# [WHAT THE EXERCISE ASKS]
The lines below that include the word "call" are to be reported.
= = = =
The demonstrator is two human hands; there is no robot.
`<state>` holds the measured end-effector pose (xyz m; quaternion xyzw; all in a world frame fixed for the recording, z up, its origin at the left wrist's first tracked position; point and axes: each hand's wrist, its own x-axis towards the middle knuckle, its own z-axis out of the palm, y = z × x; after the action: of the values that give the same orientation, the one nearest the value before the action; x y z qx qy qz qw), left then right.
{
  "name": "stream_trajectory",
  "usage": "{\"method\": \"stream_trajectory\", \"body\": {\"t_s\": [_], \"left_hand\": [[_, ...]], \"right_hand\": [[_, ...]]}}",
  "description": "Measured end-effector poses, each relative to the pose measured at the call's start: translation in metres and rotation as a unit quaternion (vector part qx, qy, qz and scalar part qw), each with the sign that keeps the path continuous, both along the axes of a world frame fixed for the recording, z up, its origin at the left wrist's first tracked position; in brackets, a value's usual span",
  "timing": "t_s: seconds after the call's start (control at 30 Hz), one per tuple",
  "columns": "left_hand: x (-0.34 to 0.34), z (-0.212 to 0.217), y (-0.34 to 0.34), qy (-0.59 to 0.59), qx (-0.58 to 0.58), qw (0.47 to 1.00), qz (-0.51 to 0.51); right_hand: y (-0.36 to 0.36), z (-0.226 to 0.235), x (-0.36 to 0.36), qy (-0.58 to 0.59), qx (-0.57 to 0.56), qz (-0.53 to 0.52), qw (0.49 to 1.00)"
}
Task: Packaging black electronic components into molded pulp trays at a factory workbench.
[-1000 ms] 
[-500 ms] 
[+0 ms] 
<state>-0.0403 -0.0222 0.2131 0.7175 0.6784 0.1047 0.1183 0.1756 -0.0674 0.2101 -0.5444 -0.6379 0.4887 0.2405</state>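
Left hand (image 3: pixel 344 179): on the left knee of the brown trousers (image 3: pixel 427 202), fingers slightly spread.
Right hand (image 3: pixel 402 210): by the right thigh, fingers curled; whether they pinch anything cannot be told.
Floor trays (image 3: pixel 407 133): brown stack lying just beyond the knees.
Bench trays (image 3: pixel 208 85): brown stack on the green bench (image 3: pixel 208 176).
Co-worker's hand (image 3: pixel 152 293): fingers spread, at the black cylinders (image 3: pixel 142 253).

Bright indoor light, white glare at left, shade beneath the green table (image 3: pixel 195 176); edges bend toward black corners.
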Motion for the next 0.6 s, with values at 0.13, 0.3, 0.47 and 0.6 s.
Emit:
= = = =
# [COMPLETED TASK]
  "description": "Measured end-effector poses, each relative to the pose measured at the call's start: translation in metres and rotation as a unit quaternion (vector part qx, qy, qz and scalar part qw), each with the sign that keeps the path continuous, both along the axes of a world frame fixed for the recording, z up, its origin at the left wrist's first tracked position; in brackets, a value's usual span",
  "timing": "t_s: seconds after the call's start (control at 30 Hz), one per tuple",

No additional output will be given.